• The task
Of the material below, only the lines from the line containing "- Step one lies" down to the line containing "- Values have" belong in the answer, written out exactly.

• Records supplied
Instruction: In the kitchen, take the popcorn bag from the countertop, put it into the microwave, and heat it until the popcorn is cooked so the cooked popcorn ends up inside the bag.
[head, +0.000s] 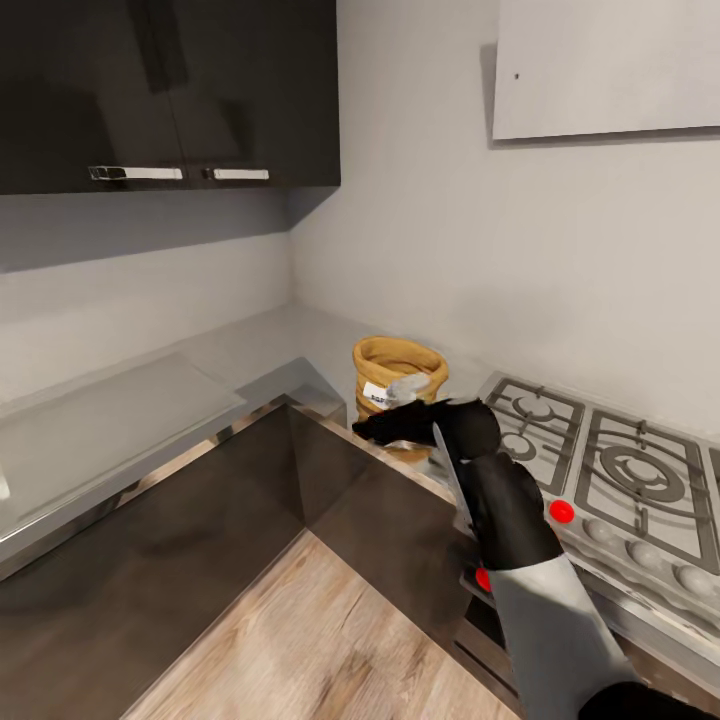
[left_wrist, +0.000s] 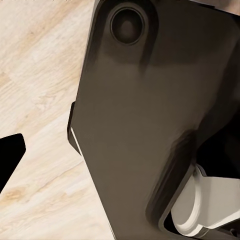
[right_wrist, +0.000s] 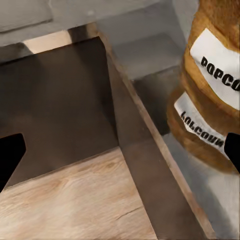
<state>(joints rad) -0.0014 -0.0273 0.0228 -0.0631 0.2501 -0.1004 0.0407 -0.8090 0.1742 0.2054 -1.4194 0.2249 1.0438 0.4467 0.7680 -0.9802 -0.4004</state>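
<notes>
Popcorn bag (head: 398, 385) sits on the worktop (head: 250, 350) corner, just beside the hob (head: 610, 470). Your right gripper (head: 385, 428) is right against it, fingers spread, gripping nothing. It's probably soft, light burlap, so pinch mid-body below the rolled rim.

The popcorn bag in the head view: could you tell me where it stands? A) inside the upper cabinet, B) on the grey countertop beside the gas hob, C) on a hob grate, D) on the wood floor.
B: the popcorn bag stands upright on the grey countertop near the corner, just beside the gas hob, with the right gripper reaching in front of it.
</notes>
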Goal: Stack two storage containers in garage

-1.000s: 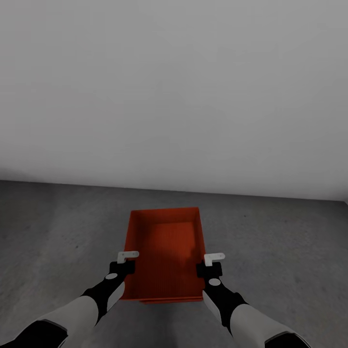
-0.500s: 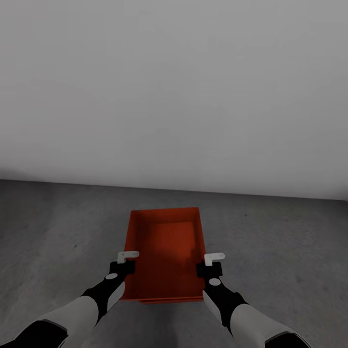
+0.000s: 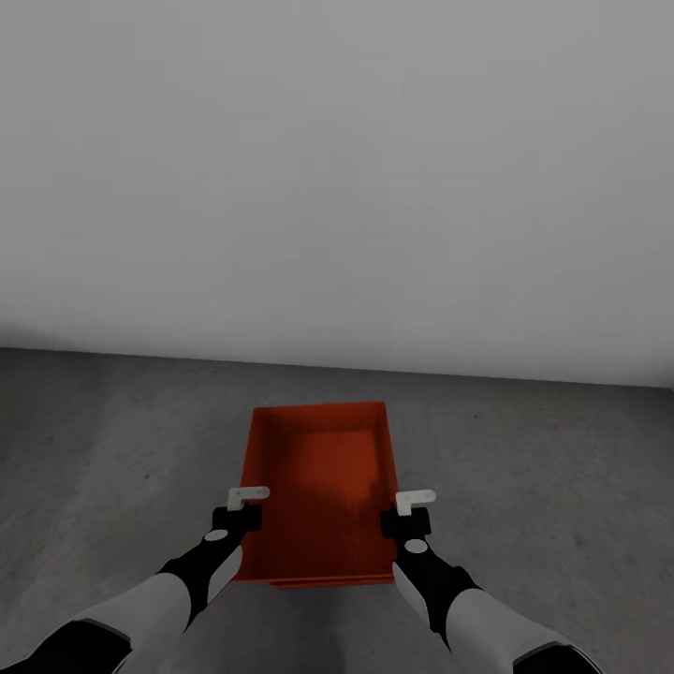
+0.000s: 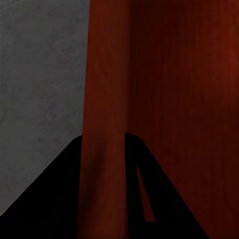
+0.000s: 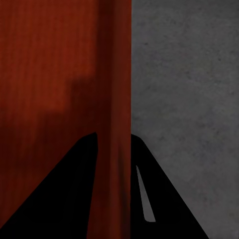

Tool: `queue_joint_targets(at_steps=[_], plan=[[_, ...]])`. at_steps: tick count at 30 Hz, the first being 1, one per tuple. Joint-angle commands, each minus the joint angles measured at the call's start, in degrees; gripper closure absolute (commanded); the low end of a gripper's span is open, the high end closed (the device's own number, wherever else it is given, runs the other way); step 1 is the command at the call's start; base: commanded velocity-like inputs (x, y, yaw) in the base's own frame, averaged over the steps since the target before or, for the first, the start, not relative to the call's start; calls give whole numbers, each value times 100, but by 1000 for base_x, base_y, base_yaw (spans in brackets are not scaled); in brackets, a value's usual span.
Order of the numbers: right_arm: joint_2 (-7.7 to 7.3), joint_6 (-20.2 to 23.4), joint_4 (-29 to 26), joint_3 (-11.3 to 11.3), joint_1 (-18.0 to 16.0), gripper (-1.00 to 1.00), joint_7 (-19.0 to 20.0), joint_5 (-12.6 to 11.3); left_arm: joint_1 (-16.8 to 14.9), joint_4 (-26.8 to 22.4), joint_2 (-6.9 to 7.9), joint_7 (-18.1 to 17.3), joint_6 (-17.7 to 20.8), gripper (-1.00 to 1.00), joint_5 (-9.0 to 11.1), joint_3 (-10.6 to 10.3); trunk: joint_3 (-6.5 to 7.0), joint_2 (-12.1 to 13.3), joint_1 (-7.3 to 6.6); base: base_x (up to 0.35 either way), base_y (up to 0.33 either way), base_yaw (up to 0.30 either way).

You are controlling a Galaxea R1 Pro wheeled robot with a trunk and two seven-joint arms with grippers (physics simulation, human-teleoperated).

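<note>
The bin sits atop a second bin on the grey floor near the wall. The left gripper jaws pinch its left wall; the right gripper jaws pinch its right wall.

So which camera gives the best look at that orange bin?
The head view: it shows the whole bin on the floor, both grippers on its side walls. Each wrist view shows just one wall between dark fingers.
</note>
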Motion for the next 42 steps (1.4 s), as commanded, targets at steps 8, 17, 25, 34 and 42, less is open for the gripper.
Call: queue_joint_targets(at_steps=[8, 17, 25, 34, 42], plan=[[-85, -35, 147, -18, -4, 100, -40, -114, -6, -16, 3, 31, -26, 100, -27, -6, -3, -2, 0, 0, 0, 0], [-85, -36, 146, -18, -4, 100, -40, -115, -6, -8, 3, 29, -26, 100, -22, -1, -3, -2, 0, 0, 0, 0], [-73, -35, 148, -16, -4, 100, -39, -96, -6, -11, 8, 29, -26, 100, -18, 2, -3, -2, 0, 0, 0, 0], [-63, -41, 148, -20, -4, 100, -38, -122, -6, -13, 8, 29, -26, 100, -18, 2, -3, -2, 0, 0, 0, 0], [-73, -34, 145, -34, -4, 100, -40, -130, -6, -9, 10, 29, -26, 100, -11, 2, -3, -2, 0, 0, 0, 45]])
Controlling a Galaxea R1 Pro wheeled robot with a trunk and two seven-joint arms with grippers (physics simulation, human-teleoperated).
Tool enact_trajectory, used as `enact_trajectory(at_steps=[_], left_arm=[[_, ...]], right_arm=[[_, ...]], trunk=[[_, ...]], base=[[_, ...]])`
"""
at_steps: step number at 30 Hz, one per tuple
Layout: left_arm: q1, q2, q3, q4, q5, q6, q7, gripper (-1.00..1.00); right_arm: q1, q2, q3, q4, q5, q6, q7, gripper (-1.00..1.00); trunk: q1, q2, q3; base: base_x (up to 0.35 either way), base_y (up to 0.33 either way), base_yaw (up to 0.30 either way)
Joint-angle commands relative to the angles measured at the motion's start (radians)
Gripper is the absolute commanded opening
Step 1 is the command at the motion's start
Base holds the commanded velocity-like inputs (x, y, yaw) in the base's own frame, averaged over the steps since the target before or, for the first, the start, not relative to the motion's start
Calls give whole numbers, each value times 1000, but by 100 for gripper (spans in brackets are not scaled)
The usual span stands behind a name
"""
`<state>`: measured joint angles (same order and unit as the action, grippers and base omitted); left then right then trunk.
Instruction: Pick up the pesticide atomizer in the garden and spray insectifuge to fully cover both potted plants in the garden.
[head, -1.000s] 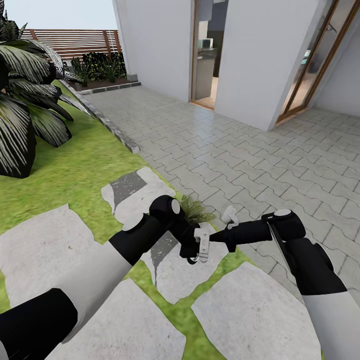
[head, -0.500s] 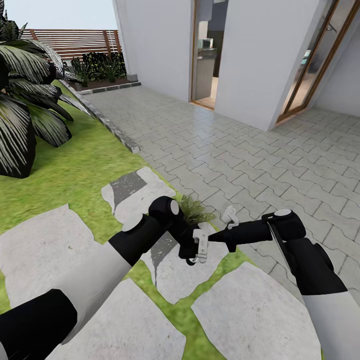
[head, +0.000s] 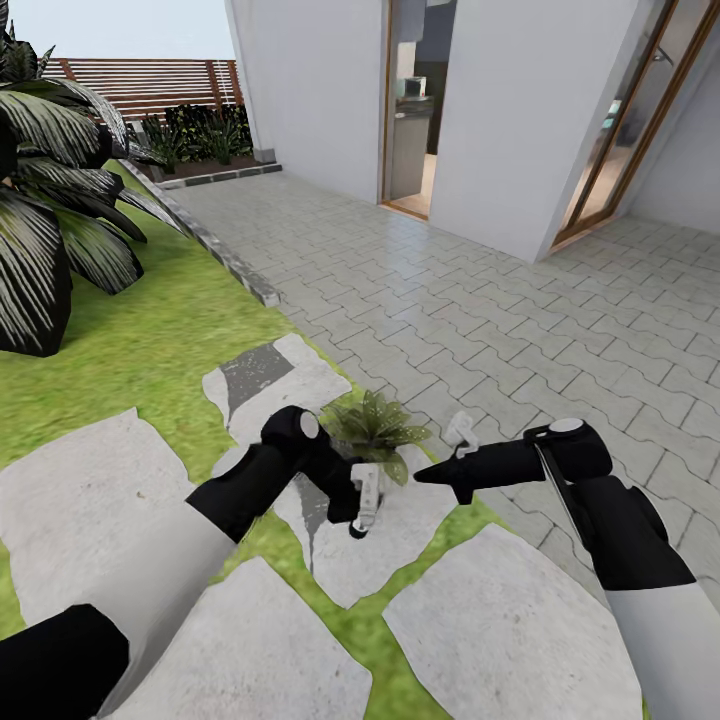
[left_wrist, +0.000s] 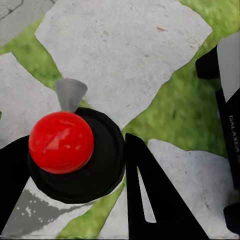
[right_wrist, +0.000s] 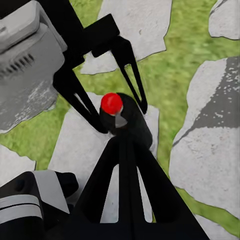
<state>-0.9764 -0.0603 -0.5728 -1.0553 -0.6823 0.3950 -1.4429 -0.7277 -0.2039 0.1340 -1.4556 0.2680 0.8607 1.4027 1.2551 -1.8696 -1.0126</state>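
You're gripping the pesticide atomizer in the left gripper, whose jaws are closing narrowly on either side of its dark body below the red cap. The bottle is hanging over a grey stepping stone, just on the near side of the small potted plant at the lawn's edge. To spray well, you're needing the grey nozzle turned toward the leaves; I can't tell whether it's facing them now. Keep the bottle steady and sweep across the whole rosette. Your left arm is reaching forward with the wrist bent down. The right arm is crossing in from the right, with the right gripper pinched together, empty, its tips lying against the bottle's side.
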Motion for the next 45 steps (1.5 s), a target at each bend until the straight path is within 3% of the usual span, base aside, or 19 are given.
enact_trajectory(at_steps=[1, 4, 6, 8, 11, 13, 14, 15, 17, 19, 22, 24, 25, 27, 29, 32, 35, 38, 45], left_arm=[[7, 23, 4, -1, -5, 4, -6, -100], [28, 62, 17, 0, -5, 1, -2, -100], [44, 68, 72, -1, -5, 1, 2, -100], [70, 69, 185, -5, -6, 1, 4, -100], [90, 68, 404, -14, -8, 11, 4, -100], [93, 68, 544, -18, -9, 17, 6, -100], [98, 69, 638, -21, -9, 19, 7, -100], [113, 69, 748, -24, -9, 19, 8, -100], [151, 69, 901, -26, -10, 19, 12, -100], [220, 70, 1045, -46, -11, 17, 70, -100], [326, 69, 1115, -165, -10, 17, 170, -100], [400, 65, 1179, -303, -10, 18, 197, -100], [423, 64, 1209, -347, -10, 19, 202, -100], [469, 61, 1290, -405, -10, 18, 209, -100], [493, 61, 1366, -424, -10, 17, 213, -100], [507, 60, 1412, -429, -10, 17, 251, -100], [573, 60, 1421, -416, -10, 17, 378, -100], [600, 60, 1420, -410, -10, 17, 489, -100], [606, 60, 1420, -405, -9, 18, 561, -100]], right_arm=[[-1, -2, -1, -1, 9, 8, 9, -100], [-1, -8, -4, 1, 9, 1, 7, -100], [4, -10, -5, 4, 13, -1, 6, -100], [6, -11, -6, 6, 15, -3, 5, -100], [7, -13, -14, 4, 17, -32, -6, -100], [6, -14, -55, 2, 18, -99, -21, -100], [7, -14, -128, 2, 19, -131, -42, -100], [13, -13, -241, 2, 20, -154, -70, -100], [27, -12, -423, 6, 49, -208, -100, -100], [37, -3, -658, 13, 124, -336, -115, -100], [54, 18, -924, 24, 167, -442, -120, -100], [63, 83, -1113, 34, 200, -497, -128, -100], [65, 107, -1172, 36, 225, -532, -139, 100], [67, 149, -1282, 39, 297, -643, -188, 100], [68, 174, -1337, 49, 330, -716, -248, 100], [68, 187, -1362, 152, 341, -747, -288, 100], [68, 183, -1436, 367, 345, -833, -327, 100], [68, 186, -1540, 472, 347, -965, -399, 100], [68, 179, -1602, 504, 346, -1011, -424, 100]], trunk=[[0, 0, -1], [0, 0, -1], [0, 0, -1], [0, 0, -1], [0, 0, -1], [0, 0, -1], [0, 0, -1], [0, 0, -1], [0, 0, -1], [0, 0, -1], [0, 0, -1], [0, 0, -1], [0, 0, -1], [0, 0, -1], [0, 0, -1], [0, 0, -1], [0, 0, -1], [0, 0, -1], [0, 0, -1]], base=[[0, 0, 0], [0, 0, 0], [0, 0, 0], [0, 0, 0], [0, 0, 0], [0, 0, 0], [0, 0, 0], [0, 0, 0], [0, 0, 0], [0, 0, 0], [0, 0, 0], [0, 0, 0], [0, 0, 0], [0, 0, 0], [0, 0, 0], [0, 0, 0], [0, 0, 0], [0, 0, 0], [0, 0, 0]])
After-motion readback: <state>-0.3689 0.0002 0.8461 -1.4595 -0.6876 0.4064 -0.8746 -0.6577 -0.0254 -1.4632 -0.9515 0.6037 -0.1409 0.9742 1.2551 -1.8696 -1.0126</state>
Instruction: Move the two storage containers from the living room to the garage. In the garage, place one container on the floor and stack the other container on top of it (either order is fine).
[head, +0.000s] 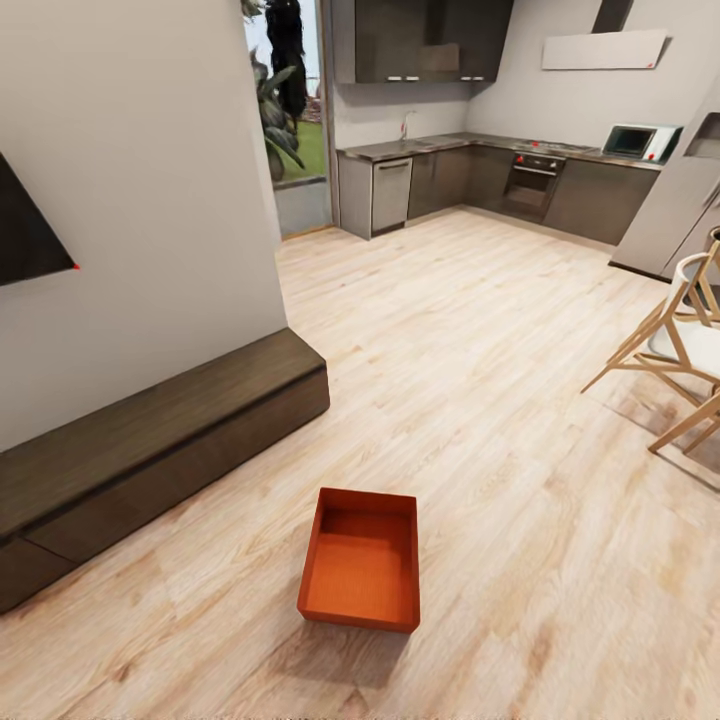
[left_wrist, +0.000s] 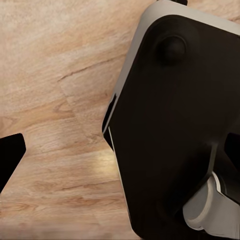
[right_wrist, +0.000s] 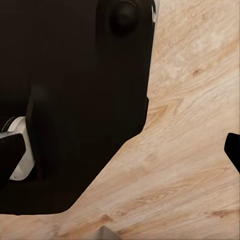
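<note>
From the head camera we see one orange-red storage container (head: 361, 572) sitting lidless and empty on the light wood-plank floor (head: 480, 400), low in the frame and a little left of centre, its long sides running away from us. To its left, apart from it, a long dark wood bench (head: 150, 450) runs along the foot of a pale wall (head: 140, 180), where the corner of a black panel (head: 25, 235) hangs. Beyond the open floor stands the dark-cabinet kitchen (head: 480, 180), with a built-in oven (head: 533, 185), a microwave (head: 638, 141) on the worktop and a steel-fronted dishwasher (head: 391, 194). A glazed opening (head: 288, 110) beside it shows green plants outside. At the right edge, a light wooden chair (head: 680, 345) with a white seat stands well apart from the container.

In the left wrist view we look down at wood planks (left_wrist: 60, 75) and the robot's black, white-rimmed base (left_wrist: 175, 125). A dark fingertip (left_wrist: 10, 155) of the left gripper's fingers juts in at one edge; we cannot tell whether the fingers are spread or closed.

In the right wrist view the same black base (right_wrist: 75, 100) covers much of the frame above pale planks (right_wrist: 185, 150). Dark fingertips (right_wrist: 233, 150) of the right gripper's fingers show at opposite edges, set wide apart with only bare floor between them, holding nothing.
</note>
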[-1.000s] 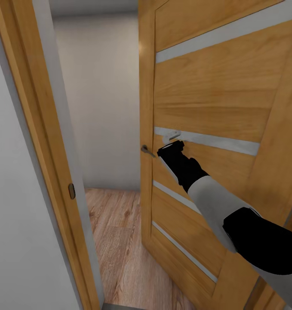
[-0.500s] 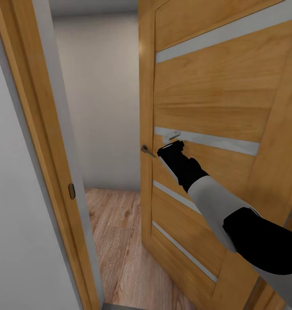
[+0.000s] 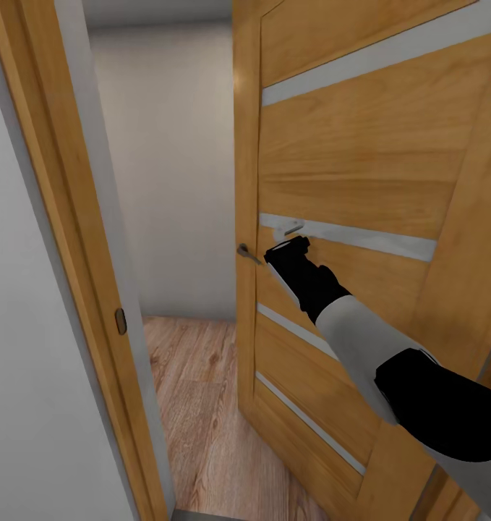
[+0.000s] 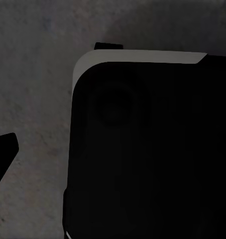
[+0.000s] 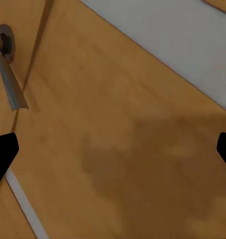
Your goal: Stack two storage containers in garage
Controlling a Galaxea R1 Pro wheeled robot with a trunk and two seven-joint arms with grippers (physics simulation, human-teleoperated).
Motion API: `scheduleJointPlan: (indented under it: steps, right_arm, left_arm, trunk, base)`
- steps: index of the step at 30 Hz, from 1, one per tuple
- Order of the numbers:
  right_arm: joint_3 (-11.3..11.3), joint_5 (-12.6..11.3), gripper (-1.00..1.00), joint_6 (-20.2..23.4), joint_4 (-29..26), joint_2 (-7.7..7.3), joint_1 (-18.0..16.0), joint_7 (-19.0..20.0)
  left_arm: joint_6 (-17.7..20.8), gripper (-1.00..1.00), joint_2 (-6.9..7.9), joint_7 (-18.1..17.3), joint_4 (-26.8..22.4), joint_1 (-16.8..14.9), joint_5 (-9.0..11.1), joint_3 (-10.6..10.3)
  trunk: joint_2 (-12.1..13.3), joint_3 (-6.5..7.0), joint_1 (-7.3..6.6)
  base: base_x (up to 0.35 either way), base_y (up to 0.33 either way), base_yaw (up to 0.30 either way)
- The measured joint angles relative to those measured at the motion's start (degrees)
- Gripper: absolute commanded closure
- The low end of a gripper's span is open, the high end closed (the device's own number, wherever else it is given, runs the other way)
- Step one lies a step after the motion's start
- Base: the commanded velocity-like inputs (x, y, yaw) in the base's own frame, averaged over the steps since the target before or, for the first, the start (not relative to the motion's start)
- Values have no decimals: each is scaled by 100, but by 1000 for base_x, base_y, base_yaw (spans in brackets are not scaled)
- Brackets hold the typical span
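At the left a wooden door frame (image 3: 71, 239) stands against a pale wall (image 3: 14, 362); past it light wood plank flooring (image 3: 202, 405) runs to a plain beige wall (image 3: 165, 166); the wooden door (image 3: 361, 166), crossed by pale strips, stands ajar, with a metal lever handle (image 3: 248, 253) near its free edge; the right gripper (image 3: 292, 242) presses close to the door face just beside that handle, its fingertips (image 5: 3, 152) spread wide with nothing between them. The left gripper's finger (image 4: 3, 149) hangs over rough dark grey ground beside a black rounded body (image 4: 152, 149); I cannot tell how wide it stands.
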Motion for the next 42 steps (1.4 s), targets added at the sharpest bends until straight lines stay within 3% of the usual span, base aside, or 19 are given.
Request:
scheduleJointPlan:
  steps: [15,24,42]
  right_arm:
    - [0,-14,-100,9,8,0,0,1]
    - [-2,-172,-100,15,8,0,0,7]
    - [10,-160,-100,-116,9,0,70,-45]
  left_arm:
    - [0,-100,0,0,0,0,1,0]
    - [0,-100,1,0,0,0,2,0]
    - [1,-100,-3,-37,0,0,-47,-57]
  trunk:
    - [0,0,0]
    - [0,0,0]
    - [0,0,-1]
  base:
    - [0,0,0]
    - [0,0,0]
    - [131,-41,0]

• Exercise output
- Step one lies a step after the motion's start
- Base: the commanded velocity-like inputs (x, y, yaw) in the base's own frame, averaged over the steps since the target before or, for the first, the start (not relative to the motion's start)
- Values have no decimals: each is scaled by 100, but by 1000 for base_x, base_y, base_yaw (spans in brackets are not scaled)

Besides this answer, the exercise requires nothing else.